— Provided data —
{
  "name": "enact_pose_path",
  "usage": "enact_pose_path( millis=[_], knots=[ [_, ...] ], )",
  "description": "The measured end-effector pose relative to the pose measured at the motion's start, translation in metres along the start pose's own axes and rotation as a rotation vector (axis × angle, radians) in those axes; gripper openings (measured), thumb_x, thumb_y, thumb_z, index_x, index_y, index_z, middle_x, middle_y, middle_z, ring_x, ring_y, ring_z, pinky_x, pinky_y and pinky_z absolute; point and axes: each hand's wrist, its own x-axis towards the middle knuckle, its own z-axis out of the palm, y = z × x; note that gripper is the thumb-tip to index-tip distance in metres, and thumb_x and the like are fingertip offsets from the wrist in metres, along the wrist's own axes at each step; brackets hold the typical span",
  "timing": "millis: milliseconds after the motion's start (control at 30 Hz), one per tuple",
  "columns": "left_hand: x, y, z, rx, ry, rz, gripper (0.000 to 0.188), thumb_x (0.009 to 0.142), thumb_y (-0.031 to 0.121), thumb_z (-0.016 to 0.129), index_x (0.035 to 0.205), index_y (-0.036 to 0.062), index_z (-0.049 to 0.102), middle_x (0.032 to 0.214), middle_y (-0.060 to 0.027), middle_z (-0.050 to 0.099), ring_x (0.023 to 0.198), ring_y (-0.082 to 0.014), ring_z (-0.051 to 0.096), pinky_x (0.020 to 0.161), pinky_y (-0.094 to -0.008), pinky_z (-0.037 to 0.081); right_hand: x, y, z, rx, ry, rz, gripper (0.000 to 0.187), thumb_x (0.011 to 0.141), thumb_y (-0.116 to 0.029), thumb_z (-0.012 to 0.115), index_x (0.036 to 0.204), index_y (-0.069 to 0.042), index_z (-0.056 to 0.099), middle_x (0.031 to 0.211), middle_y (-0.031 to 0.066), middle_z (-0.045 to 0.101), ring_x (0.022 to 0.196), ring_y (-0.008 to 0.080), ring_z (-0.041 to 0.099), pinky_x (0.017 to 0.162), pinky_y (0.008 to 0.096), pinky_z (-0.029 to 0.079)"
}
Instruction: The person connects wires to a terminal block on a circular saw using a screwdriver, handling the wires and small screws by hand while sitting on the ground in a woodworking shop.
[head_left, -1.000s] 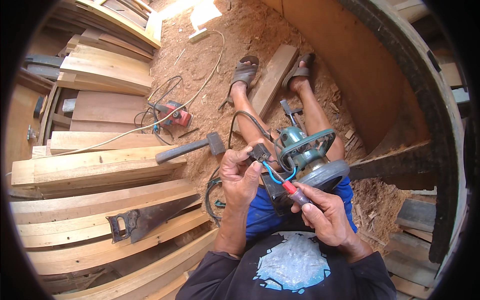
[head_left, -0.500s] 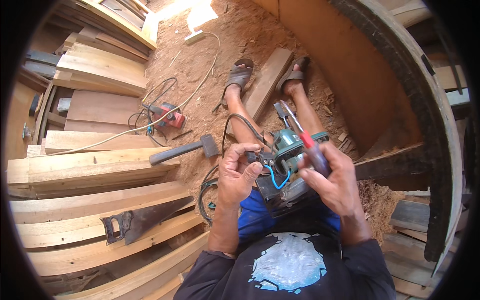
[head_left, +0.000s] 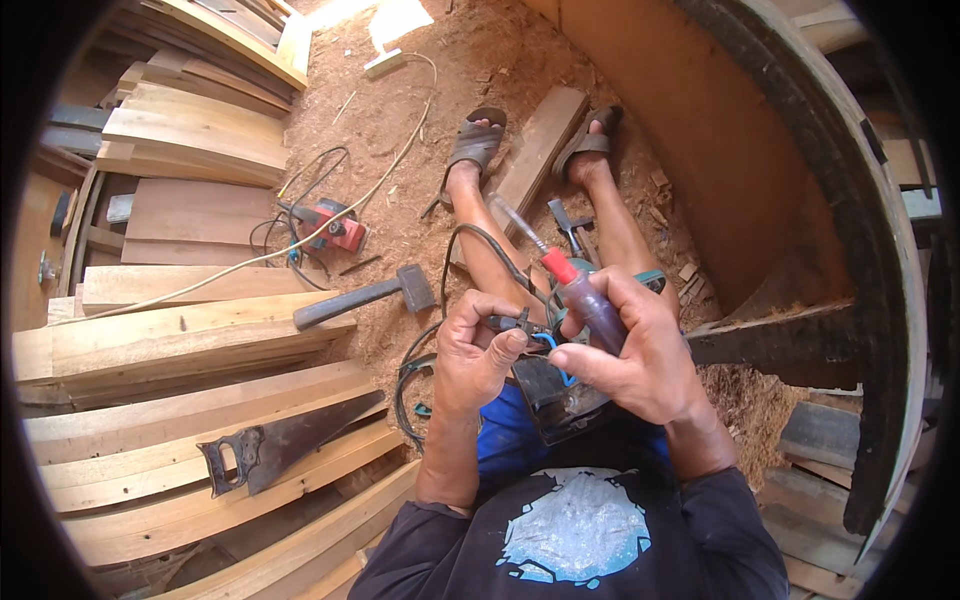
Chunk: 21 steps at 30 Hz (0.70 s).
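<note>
My left hand (head_left: 468,365) pinches a small black switch (head_left: 512,323) between thumb and fingers. A blue wire (head_left: 563,373) runs from its side toward the green and black power tool (head_left: 548,398) on my lap, which my right hand partly hides. Wrapped in my right hand (head_left: 645,365) is a screwdriver (head_left: 594,308) with a red and purple handle, its shaft tilted up and to the left, away from the switch. A black cord (head_left: 487,236) loops across my leg near the tool.
To the left, a hammer (head_left: 365,298) and a handsaw (head_left: 290,442) lie on stacked boards (head_left: 190,335). A red power tool (head_left: 335,226) with cords rests on the sawdust floor. A plank (head_left: 540,150) lies between my feet, and a large curved wooden piece (head_left: 740,140) stands at right.
The screwdriver and my right hand have moved left, closer to my left hand, now covering more of the power tool. My left hand stays nearly in place with the switch.
</note>
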Motion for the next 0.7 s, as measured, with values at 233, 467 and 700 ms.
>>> enact_pose_path(
  millis=[233, 467, 700],
  knots=[
    [0.0, 0.002, 0.01, -0.105, -0.01, 0.013, 0.035, 0.089, 0.021, 0.081, 0.105, 0.004, 0.054, 0.111, -0.0183, 0.069, 0.104, -0.0203, 0.066, 0.092, -0.0342, 0.054, 0.0, 0.007, 0.0, -0.082, -0.025, -0.028, 0.028, 0.083, -0.011, 0.071, 0.106, 0.002, 0.06, 0.081, 0.0078, 0.058, 0.071, 0.0151, 0.056, 0.066, 0.0335, 0.047],
    [-0.001, -0.004, 0.011, -0.129, -0.059, 0.054, 0.037, 0.088, 0.02, 0.081, 0.107, 0.0042, 0.054, 0.114, -0.0202, 0.069, 0.11, -0.0227, 0.065, 0.098, -0.0377, 0.052, -0.003, 0.016, 0.0, 0.038, -0.027, -0.076, 0.024, 0.084, -0.008, 0.068, 0.104, 0.002, 0.06, 0.084, 0.0042, 0.056, 0.074, 0.0108, 0.053, 0.068, 0.0292, 0.046],
    [-0.004, 0.0, 0.019, -0.165, -0.012, 0.117, 0.038, 0.089, 0.017, 0.079, 0.116, 0.0029, 0.055, 0.125, -0.0231, 0.066, 0.114, -0.0246, 0.066, 0.1, -0.0381, 0.052, -0.008, 0.005, 0.008, 0.16, -0.033, 0.042, 0.023, 0.084, -0.005, 0.072, 0.102, 0.0, 0.058, 0.083, 0.0022, 0.058, 0.073, 0.0071, 0.053, 0.065, 0.0262, 0.046]
  ],
)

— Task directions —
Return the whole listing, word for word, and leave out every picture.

— Solved problem —
{
  "name": "enact_pose_path",
  "usage": "enact_pose_path( millis=[_], knots=[ [_, ...] ], )",
  "description": "The measured end-effector pose relative to the pose measured at the motion's start, translation in metres along the start pose's own axes and rotation as a rotation vector (axis × angle, radians) in those axes; gripper openings (measured), thumb_x, thumb_y, thumb_z, index_x, index_y, index_z, middle_x, middle_y, middle_z, ring_x, ring_y, ring_z, pinky_x, pinky_y and pinky_z absolute; point and axes: each hand's wrist, its own x-axis towards the middle knuckle, its own z-axis out of the palm, y = z × x; note that gripper is the thumb-tip to index-tip distance in metres, and thumb_x and the like are fingertip offsets from the wrist in metres, along the wrist's own axes at each step; brackets hold the typical span",
  "timing": "millis: milliseconds after the motion's start (control at 30 Hz), one per tuple",
  "columns": "left_hand: x, y, z, rx, ry, rz, gripper (0.000 to 0.188), thumb_x (0.009 to 0.142), thumb_y (-0.031 to 0.121), thumb_z (-0.016 to 0.129), index_x (0.035 to 0.205), index_y (-0.036 to 0.062), index_z (-0.049 to 0.102), middle_x (0.032 to 0.214), middle_y (-0.060 to 0.027), middle_z (-0.050 to 0.099), ring_x (0.023 to 0.198), ring_y (-0.082 to 0.014), ring_z (-0.051 to 0.096), pinky_x (0.020 to 0.161), pinky_y (-0.094 to -0.008), pinky_z (-0.037 to 0.081); right_hand: x, y, z, rx, ry, rz, gripper (0.000 to 0.187), thumb_x (0.011 to 0.141), thumb_y (-0.116 to 0.029), thumb_z (-0.012 to 0.115), index_x (0.036 to 0.204), index_y (-0.069 to 0.042), index_z (-0.056 to 0.099), middle_x (0.031 to 0.211), middle_y (-0.031 to 0.066), middle_z (-0.045 to 0.101), ring_x (0.022 to 0.196), ring_y (-0.008 to 0.080), ring_z (-0.041 to 0.099), pinky_x (0.017 to 0.162), pinky_y (0.008 to 0.096), pinky_z (-0.029 to 0.079)"
}
Instruction: The person connects wires to a terminal block on a circular saw using a screwdriver, handling the wires and small screws by hand while sitting on the ground in a woodworking shop.
[head_left, -1.000s] 
[head_left, -0.500s] 
[head_left, +0.000s] 
Chunk: 21 steps at 30 Hz (0.70 s).
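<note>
My left hand (head_left: 468,365) pinches a small black switch (head_left: 512,323) between thumb and fingers. A blue wire (head_left: 563,373) runs from its side toward the green and black power tool (head_left: 548,398) on my lap, which my right hand partly hides. Wrapped in my right hand (head_left: 645,365) is a screwdriver (head_left: 594,308) with a red and purple handle, its shaft tilted up and to the left, away from the switch. A black cord (head_left: 487,236) loops across my leg near the tool.
To the left, a hammer (head_left: 365,298) and a handsaw (head_left: 290,442) lie on stacked boards (head_left: 190,335). A red power tool (head_left: 335,226) with cords rests on the sawdust floor. A plank (head_left: 540,150) lies between my feet, and a large curved wooden piece (head_left: 740,140) stands at right.
The screwdriver and my right hand have moved left, closer to my left hand, now covering more of the power tool. My left hand stays nearly in place with the switch.
</note>
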Motion for the next 0.7 s, as measured, with values at 233, 467 and 700 ms.
>>> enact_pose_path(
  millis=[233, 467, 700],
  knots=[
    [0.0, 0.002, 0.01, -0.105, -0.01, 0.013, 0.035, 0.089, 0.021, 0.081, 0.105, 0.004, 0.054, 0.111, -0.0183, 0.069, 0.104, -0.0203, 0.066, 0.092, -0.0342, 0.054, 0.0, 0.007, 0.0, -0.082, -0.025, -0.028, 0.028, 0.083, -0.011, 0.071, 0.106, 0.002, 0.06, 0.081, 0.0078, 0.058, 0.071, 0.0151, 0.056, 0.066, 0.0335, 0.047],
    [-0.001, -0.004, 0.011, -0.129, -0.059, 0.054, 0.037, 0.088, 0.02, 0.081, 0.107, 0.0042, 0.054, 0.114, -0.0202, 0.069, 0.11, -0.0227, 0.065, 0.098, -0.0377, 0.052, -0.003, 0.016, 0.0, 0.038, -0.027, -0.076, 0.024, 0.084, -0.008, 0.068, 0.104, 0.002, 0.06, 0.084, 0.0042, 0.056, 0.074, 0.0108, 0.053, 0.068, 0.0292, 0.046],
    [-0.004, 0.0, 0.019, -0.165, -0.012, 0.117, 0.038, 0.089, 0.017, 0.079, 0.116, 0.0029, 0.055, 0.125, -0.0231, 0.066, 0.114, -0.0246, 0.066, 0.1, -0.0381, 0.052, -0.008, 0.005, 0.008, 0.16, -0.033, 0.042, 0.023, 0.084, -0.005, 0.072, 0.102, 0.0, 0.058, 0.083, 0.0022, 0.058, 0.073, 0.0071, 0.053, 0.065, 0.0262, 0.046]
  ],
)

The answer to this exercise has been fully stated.